• **WHAT YOU SHOULD DO**:
An exact transcription of the lines below, from the first through the one containing "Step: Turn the", is the only output wanted.

-----

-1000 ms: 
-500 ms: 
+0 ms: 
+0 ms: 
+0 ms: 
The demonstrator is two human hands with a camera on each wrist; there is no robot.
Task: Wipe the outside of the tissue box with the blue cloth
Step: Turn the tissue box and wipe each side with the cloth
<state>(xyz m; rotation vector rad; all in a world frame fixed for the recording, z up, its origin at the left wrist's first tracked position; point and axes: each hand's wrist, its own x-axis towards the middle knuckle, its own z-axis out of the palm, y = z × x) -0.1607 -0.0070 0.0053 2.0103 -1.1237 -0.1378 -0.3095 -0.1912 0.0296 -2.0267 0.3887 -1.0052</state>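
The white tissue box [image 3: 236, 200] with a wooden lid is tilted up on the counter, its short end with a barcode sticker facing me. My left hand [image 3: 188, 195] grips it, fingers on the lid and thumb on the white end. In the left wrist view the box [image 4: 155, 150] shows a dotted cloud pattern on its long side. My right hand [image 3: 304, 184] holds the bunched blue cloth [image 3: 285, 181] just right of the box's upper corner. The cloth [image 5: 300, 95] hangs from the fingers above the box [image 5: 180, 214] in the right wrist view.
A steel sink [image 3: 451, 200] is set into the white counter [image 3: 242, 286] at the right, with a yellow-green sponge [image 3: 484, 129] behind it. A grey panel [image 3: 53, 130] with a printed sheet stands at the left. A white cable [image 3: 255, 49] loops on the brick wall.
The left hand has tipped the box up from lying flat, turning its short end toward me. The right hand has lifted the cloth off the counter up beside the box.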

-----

• **ANSWER BOX**:
-1000 ms: 
-500 ms: 
+0 ms: 
+0 ms: 
+0 ms: 
The demonstrator is two human hands with a camera on each wrist; there is no robot.
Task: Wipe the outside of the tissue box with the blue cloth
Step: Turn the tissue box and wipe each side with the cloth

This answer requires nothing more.